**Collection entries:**
*-*-*

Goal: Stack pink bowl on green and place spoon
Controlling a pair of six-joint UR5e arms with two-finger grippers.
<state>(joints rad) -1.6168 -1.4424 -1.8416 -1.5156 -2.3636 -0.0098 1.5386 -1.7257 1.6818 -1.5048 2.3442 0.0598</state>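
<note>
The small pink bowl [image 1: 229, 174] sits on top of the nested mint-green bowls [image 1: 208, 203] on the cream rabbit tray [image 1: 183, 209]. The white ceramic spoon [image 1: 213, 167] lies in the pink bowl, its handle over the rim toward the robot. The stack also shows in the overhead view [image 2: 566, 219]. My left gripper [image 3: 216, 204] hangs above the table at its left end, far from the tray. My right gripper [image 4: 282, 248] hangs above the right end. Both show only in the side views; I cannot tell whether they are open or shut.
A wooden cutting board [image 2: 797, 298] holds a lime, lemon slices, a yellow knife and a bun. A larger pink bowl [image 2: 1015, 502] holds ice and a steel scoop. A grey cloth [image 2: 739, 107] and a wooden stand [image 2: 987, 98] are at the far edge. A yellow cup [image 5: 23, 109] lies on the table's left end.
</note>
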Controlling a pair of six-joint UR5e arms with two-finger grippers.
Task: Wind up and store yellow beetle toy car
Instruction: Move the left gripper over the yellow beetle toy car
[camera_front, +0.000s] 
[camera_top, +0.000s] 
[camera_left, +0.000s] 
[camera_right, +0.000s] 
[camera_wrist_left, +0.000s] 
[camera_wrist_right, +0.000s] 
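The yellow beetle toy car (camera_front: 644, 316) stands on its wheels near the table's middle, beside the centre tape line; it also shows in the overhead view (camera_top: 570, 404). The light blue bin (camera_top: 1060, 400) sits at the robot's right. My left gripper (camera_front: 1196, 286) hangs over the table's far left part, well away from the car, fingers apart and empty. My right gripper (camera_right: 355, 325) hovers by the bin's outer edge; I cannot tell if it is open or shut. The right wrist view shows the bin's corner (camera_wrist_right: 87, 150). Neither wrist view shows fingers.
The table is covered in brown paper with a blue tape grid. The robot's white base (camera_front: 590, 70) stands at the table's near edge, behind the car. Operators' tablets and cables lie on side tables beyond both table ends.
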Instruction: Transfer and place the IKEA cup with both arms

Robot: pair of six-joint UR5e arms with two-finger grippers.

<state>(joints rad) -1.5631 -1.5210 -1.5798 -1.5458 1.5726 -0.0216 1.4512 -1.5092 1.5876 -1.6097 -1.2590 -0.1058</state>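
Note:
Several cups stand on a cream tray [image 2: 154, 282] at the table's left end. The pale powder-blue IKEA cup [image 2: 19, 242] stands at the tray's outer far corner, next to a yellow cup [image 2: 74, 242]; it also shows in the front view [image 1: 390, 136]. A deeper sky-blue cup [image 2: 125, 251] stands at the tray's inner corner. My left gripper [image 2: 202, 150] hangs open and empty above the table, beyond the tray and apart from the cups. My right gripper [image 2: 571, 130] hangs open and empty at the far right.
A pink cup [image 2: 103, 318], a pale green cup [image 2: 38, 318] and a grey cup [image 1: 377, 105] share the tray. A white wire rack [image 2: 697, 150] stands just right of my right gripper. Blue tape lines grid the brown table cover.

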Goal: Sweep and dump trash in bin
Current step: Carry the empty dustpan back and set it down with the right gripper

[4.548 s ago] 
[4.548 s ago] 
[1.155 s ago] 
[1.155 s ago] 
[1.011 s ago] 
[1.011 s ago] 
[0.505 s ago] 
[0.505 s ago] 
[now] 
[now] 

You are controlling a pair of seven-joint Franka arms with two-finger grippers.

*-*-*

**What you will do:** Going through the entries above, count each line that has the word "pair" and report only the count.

**Your solution:** 4